Una crepa nel modello inglese
La trattativa sui biglietti rientra nell’ambito di un dibattito più ampio che da tempo è in corso nel Regno Unito attorno allo sport più popolare. Dalla nascita della Premier League, nel 1992, il calcio inglese ha fatto enormi passi avanti, soprattutto dal punto di vista dello sfruttamento commerciale, attirando investimenti copiosi dall’estero e un’audience realmente globale. A dimostrarlo c’è l’ultimo accordo per la vendita dei diritti televisivi nazionali e internazionali, che nel prossimo triennio garantirà ai club della Premier quasi dieci miliardi di euro.
Per altro verso, il cosiddetto “modello inglese” si sta rivelando incompatibile con la dimensione di passatempo popolare del calcio, come dimostrano le proteste dei tifosi. Anche il premier britannico David Cameron ha voluto esprimere tutta la propria preoccupazione in occasione della recente protesta all’Anfield:“Se alcune squadre e alcuni club alzano i prezzi molto rapidamente ogni anno, nonostante gran parte del denaro arrivi loro in realtà da sponsorizzazioni o altre fonti, allora vuol dire che abbiamo un problema”.

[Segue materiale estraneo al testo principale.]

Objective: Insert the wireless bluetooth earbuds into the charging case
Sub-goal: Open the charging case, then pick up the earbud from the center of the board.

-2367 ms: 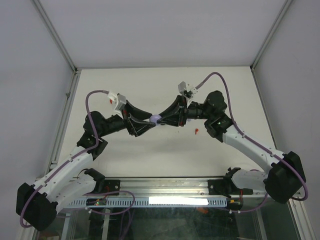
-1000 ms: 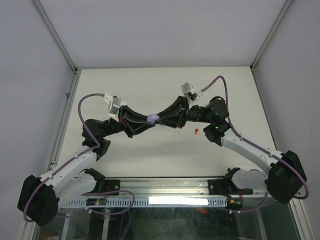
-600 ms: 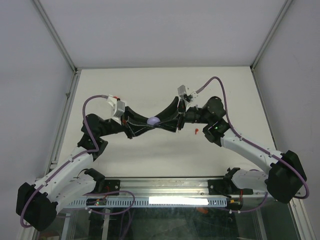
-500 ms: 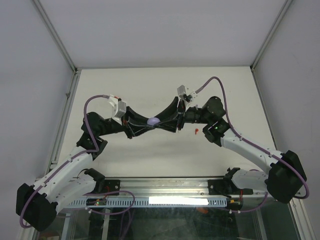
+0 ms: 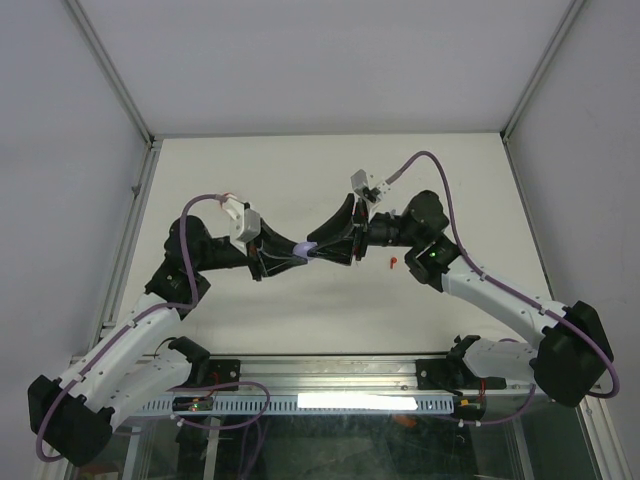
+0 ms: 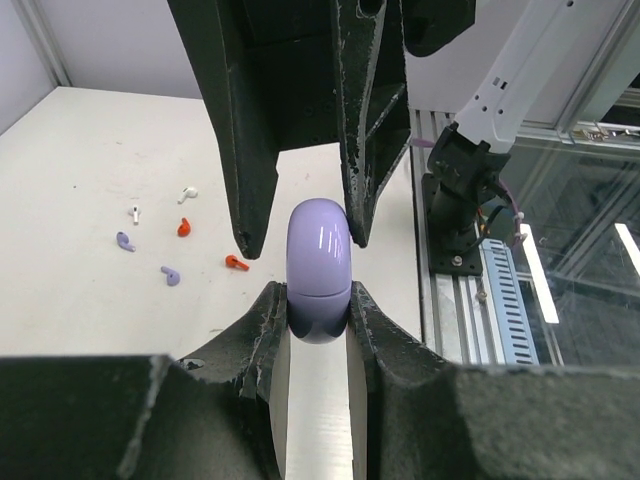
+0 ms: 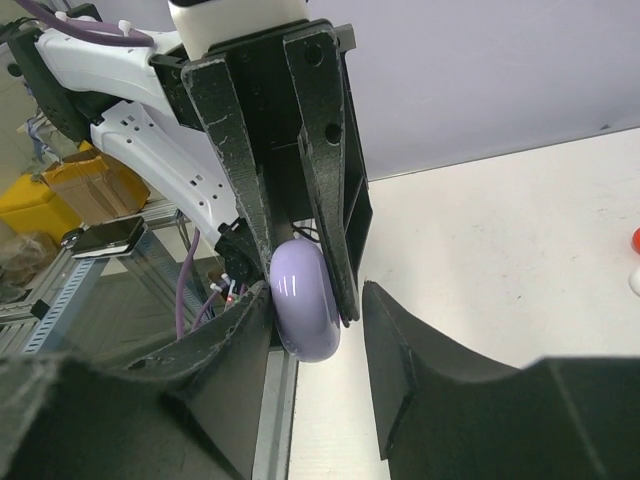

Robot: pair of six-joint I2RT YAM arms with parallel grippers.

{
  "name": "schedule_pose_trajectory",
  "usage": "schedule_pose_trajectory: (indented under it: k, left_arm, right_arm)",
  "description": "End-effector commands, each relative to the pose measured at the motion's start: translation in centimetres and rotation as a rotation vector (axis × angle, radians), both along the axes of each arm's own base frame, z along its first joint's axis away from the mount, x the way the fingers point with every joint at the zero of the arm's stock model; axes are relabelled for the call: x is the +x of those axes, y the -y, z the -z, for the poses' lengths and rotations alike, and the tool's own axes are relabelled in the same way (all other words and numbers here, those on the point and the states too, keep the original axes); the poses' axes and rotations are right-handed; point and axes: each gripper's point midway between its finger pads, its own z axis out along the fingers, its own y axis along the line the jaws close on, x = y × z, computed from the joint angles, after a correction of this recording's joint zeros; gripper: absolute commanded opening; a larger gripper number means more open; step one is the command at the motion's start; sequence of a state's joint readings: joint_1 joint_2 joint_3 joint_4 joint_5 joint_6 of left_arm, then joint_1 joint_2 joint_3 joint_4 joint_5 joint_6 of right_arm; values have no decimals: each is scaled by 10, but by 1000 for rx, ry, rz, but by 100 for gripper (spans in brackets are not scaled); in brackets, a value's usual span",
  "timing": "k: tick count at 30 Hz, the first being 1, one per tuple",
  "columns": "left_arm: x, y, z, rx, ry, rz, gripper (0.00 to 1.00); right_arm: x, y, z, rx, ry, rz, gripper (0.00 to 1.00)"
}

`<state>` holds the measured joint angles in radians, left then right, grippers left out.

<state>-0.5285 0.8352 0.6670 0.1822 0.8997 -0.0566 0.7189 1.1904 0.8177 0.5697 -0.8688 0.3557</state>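
A lavender charging case (image 6: 318, 270), closed, is pinched between the fingers of my left gripper (image 6: 318, 300), above the table's middle in the top view (image 5: 311, 247). My right gripper (image 7: 315, 310) straddles the same case (image 7: 305, 300) from the opposite side. Its left finger (image 7: 235, 335) touches the case and its right finger (image 7: 400, 340) stands apart, so it is open. Several earbuds lie loose on the table in the left wrist view: white (image 6: 187, 193), red (image 6: 183, 228), lavender (image 6: 170, 275) and orange-red (image 6: 235, 263). One red earbud (image 5: 393, 263) shows in the top view.
The two arms meet tip to tip over the white table (image 5: 330, 310). A metal rail (image 5: 330, 375) runs along the near edge by the arm bases. Enclosure posts (image 5: 135, 200) stand at the table's sides.
Both grippers stay together at the case. The left arm has shifted and its wrist has turned, and the case has drifted a little to the right and nearer.
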Motion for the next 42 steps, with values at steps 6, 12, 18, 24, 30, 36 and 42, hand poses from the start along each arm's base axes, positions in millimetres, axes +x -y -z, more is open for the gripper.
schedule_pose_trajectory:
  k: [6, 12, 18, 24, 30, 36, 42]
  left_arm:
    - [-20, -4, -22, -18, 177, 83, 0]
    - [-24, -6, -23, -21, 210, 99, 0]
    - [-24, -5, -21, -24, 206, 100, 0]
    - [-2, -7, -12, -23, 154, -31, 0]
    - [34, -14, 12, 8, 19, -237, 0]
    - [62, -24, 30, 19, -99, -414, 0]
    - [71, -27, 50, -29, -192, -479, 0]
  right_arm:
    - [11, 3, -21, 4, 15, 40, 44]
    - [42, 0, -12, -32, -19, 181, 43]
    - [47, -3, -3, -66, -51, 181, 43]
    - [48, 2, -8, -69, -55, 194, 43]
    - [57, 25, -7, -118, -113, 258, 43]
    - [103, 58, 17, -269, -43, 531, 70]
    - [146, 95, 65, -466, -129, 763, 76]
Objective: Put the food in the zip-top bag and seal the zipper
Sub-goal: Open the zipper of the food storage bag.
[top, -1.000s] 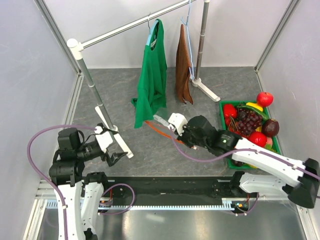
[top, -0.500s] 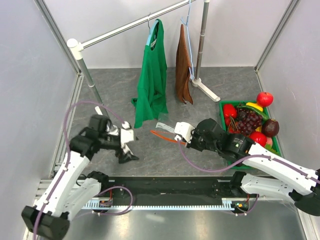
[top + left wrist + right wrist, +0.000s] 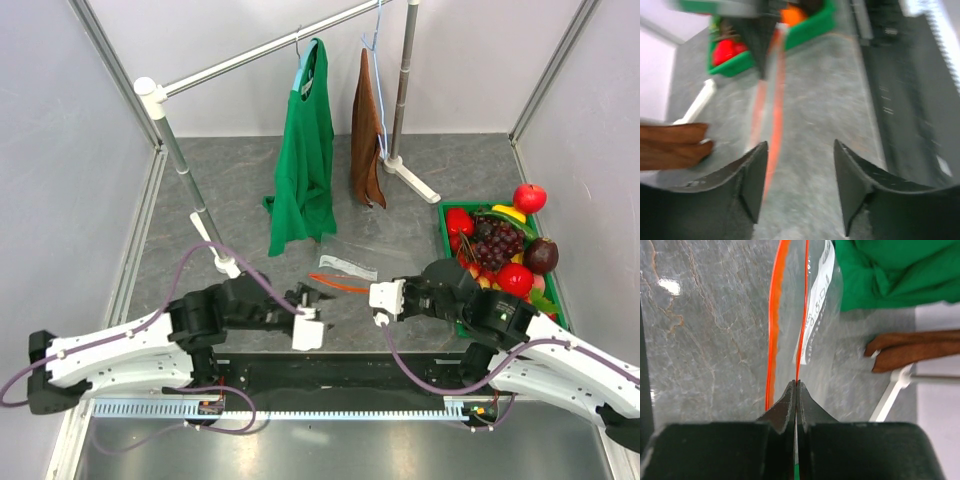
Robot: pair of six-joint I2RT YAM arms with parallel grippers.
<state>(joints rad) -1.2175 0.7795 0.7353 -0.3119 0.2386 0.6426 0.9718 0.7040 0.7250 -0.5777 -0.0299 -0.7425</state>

La Premier League non ha certo problemi di sostenibilità, potendo contare su introiti nemmeno concepibili dagli altri campionati e di cui gli incassi al botteghino rappresentano una voce minore (solo il 25 per cento nel bilancio del Manchester United, il club inglese col maggiore fatturato). Il prezzo dei biglietti degli stadi, aumentato costantemente negli ultimi anni, non trova perciò ragione in questioni di bilancio, ma solo in un diverso modello di business, fatto non solo di impianti confortevoli e sempre esauriti (media di riempimento prossima al 99 per cento nella stagione 2013/14, contro il 55 per cento della serie A), ma anche di biglietti e abbonamenti dai prezzi salatissimi. Per capire la “anomalia” inglese, basta fare un confronto tra il costo dei ticket nel Regno Unito e quello delle altre top league europee. Come testimoniato da uno studio del Guardian, la Premier è quella in cui il costo medio del biglietto più economico è maggiore: per entrare in uno stadio inglese ci vogliono in media circa 28 sterline, mentre in Spagna ne bastano 24, in Italia 15 e in Germania (che pure ha stadi moderni e spesso all’altezza di quelli britannici) solo 10.
Rispetto a tale scenario, l’introduzione di un tetto per i biglietti delle trasferte ha un valore più che simbolico, e apre una crepa nel celebrato modello inglese.